# NLQ Integration

This is the backend for the NLQ (Natural Language Query) demo. The code includes python scripts for processing user input: searching for existing insights with similar names and creating new insights based on the input. It also includes an API server (using Flask) that can be used to call the script from GoodData.UI. 

The app is meant to be called from a front-end GD.UI app for GoodData.CN (front-end available here: https://github.com/gooddata/ui-sdk-examples/tree/master/nlq). 

## Pre-requisites
* This app was built using python3 (you should use 3.7 or above), GoodData.CN 1.5.0, and GoodData Python SDK (https://gooddata-sdk.readthedocs.io/en/latest/services.html#catalog-service).
* The front-end GD.UI app requires yarn.

## App Description
* The GD.UI app typically runs on https://localhost:8443/ (see: https://github.com/gooddata/ui-sdk-examples/tree/master/nlq).
* This app connects to a GoodData.CN instance with imported layout [gd-cn-layout.json](gd-cn-layout.json). The GoodData.CN instance typically runs on http://localhost:3000/ and is run via a Docker container.
* The Python API server typically runs on http://localhost:5000/.

The host and ports can be adjusted as necessary. 

## API Description
The API server has three endpoints: /search, /create, and /delete. 

* /search uses the nlp_search function in nlp.py to search existing insights. It takes a string of user's input separated by + signs in the url. It does a fuzzy match comparing the input to existing insight names (using the levenshtein ratio) and also compares with synonyms. The endpoint returns a list of insights with their IDs and names (the JSON schema for the response is: {'dropdown_list': titles, 'title2id': title2id, 'title2url':title2url})  
* /create takes a string of user's input separated by +signs in the url. It uses the create_insight_definition function in nlp.py to create a new insight via the GoodData.CN API. The user input is read and processed according to pre-defined rules (described in more detail below). The endpoint returns the newly-created insight's ID and title (JSON schema: {'title': user_input, 'id': insight_id}). The insight title will be the user input and the insight ID will be an MD5 hash of the input text.
* /delete uses the user input to delete an existing insight. The input must match the insight ID that you are trying to delete.

## Set up
In constants.py, update the WORKSPACE_ID to the workspace you are using. If necessary, also update the host and token.  

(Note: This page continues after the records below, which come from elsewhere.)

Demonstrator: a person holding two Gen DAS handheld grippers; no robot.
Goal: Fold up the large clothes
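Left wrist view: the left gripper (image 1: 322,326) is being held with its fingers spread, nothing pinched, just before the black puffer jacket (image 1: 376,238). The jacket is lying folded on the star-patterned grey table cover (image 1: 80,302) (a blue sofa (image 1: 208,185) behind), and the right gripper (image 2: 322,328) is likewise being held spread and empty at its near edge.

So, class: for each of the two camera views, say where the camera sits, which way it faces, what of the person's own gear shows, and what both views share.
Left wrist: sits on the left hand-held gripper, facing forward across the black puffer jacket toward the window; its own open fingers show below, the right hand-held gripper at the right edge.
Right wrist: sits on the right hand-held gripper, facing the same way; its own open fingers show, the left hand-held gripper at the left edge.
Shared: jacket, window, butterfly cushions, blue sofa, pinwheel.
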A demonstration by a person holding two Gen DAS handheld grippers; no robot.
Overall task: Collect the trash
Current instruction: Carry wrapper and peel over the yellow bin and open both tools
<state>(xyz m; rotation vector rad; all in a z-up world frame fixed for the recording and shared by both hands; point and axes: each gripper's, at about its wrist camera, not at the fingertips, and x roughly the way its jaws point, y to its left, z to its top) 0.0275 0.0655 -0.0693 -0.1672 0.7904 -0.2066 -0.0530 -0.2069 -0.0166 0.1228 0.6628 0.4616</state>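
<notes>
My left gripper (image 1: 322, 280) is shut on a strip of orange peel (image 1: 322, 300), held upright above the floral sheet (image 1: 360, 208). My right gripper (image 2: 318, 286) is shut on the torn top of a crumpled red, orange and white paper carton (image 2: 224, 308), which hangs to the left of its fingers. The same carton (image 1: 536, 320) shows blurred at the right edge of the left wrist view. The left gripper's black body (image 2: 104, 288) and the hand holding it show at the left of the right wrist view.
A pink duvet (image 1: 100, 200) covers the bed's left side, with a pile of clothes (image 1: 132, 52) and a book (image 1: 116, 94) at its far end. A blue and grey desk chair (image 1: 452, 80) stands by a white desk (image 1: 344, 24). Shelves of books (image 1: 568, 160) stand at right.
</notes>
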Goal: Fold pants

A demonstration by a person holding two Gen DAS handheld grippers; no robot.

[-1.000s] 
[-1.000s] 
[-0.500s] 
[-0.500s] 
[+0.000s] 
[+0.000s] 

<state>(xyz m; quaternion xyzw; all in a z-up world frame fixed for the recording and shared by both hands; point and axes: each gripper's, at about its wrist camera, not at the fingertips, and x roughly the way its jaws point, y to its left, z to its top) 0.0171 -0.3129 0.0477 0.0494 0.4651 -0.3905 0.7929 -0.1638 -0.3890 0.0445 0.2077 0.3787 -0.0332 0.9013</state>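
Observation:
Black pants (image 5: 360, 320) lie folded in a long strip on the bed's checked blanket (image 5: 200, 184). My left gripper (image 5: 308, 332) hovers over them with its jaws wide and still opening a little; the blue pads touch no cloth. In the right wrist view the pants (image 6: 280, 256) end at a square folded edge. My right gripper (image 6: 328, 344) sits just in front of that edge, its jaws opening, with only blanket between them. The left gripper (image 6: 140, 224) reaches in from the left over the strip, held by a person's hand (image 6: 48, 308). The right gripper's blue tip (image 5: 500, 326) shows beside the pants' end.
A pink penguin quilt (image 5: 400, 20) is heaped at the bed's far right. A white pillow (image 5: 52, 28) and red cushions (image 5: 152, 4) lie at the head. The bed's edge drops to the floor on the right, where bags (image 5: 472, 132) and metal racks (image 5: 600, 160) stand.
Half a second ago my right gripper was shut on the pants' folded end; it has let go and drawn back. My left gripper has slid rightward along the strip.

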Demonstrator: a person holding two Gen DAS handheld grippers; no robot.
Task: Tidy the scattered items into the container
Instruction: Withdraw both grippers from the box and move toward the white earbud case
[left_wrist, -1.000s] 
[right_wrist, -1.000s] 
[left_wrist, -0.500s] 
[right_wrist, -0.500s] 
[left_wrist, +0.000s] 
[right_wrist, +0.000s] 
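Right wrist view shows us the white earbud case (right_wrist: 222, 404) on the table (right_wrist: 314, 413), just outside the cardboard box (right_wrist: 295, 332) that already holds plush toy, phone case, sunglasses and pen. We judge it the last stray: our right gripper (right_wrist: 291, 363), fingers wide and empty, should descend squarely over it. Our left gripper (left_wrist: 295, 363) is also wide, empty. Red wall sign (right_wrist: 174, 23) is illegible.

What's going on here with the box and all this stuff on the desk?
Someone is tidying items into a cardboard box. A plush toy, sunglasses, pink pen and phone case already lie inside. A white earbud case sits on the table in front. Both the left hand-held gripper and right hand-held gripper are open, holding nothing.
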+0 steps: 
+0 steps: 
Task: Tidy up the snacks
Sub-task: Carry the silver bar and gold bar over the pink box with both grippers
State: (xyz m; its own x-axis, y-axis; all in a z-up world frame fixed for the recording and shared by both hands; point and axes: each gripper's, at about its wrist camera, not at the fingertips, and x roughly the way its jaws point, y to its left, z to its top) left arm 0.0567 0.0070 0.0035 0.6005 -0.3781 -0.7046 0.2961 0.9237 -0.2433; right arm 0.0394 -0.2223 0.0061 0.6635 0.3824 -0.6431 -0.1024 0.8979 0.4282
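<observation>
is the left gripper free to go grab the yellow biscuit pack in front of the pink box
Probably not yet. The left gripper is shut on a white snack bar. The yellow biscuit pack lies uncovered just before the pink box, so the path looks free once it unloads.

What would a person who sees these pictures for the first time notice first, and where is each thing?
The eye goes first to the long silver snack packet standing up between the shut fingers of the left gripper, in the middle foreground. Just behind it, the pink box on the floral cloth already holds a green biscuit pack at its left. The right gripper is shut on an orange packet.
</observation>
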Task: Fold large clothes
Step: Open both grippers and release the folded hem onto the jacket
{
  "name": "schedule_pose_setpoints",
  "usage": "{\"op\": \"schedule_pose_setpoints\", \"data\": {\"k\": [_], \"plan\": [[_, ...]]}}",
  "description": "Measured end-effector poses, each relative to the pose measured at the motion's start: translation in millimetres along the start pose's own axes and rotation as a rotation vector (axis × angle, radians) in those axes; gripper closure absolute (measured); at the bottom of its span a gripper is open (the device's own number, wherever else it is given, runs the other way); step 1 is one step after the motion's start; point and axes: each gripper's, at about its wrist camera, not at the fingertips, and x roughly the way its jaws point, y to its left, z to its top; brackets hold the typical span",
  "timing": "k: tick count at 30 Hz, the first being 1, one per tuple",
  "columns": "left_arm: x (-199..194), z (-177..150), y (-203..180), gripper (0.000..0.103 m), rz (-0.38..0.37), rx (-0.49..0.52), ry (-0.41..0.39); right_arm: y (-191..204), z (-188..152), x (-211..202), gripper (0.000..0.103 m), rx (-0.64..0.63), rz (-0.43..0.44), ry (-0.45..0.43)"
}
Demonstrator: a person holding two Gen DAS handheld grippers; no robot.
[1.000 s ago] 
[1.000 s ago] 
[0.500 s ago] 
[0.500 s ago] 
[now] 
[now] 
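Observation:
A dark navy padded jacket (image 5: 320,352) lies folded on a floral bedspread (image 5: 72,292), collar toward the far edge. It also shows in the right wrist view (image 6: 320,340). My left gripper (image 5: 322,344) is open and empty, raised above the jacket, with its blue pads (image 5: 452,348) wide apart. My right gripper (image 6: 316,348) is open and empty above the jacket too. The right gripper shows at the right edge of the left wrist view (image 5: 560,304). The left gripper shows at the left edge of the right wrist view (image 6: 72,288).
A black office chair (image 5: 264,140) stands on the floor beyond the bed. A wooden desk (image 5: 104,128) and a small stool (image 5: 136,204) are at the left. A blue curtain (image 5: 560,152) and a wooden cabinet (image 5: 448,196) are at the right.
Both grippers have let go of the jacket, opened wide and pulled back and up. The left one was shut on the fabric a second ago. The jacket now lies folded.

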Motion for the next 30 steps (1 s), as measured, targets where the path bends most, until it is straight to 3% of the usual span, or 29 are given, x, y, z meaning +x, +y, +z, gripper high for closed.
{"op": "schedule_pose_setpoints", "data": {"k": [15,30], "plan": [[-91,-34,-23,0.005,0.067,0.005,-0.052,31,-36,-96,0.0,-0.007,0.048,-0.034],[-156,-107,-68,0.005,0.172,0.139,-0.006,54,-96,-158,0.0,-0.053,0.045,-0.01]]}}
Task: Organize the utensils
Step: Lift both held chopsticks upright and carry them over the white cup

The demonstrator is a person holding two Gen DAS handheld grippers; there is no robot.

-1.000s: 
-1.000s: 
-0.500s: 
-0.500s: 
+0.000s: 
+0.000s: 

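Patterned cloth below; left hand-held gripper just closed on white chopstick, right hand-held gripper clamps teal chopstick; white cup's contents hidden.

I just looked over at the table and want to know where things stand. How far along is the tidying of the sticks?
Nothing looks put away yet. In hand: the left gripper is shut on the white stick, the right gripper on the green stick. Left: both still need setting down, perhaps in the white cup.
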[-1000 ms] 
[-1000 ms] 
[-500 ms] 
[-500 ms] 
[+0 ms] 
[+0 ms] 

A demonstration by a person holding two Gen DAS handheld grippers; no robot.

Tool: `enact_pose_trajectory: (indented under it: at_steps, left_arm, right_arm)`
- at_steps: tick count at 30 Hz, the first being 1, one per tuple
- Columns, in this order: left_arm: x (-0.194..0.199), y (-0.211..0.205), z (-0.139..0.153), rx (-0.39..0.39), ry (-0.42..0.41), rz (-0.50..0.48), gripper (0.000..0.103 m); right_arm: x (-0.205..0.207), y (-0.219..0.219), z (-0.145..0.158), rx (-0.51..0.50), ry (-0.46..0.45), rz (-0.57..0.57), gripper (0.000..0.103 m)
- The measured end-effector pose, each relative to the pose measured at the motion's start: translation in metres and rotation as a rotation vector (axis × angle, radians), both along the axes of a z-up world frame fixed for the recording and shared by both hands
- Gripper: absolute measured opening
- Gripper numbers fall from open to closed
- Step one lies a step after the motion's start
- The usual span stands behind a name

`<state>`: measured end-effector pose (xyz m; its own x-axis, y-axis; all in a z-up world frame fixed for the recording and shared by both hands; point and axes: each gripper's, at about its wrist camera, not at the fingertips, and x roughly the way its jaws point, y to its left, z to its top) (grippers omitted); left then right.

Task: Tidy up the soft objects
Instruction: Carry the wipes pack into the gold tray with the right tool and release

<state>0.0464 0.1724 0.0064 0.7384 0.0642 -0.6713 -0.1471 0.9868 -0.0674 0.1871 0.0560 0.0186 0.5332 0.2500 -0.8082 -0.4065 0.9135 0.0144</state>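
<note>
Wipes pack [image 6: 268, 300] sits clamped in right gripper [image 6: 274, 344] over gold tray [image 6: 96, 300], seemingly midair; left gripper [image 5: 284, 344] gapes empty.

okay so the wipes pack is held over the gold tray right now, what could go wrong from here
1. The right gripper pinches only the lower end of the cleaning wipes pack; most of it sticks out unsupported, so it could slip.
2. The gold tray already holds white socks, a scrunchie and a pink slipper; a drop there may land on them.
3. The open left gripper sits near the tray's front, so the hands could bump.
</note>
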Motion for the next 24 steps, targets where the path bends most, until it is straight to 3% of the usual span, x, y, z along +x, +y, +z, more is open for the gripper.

## Description of user input
It is not recommended to include special characters in the user input. 
When creating a new insight, the script follows simple rules described below:
For creating a new insight, you can start the sentence with "What is", "What are", "Show me", "Show my", "Compute the", "Compute my" or nothing, followed by the metric or fact you want to see (if using a fact, you can either enter the aggregation type - sum, average, max, min, and median are supported and some synonyms also work). The metric or fact should match as closely as possible to what it is called in the LDM/metrics (we initially planned on supporting synonyms but the performance was too poor so it needs to be an exact or close match). Then you can optionally put "by" followed by one or two attribute name(s) which will slice the metric by that (anything without a slice by will default to headline report). Then you can put "where" followed by an attribute name to filter by and then "is", "are", "equals", "=", or "equal" followed by the phrase you value(s) you want to filter the attribute by (this value must be an exact match). If you want more than one value, separate them by "and", or "or". Anywhere in the sentence you can put the chart type you want to see ("bar", "donut", "line", "pie", "headline", or "table") followed by "chart", "graph", or "report" (it will default to table if not specified or headline if no slice by attributes are included).

Samples:
* Total revenue by customer state
* Show me revenue by customer state as bar graph
* Show me revenue by product category as pie chart
* Show me headline chart for total revenue
* What's revenue by product name as pie chart
* What is revenue by product name
* Show me revenue by product name where customer state is California
* Show me revenue by quarter where customer state is California line chart
* What is revenue by customer region and customer state
* Show me total revenue
* What is total revenue

Capitalization does not matter for user input. It converts everything to lower case for matching to existing insights and for matching to facts, metrics, and attributes to create new insights. For attribute values, the script currently does title case for all values (obviously this needs improvement for a productionalized solution). 

Note that you must type the exact filter values for filters. The app currently does not check whether the filter value is a valid option, it means it does not prevent user to set filter if the value does not exist in the dataset. If an user put where customer state is Germany while it is not a valid option, the app would still add this filter value in the visualization and show some unexpected visualization. Also, it is not able to convert abbreviation to full spelling. If a user put CA instead of California, it will pass CA as the filter value and show some unexpected visualization.

## Technical Notes
* constants.py stores the meta data of GoodData.CN and app.py. Be sure to update workspace id and socket ports. Currently the app may only attach with one workspace
* insight_template.json, attribute_template.json, measure_template.json are the templates to create insight metadata to make API call. Depends on what charts the app is going to create, the app will fill out the templates accordingly via create_insight_meta(), add_measure(), add_attribute(), add_sort(), add_filter(). If anyone wants to continue support on create_insight_meta() for creating visualization types that are not currently support, you may continue that in the if-else statement and utilize all the add_() functions. Note that add_sort() and add_filter() may not be fully functionable, be sure to work on those function if you rely on them.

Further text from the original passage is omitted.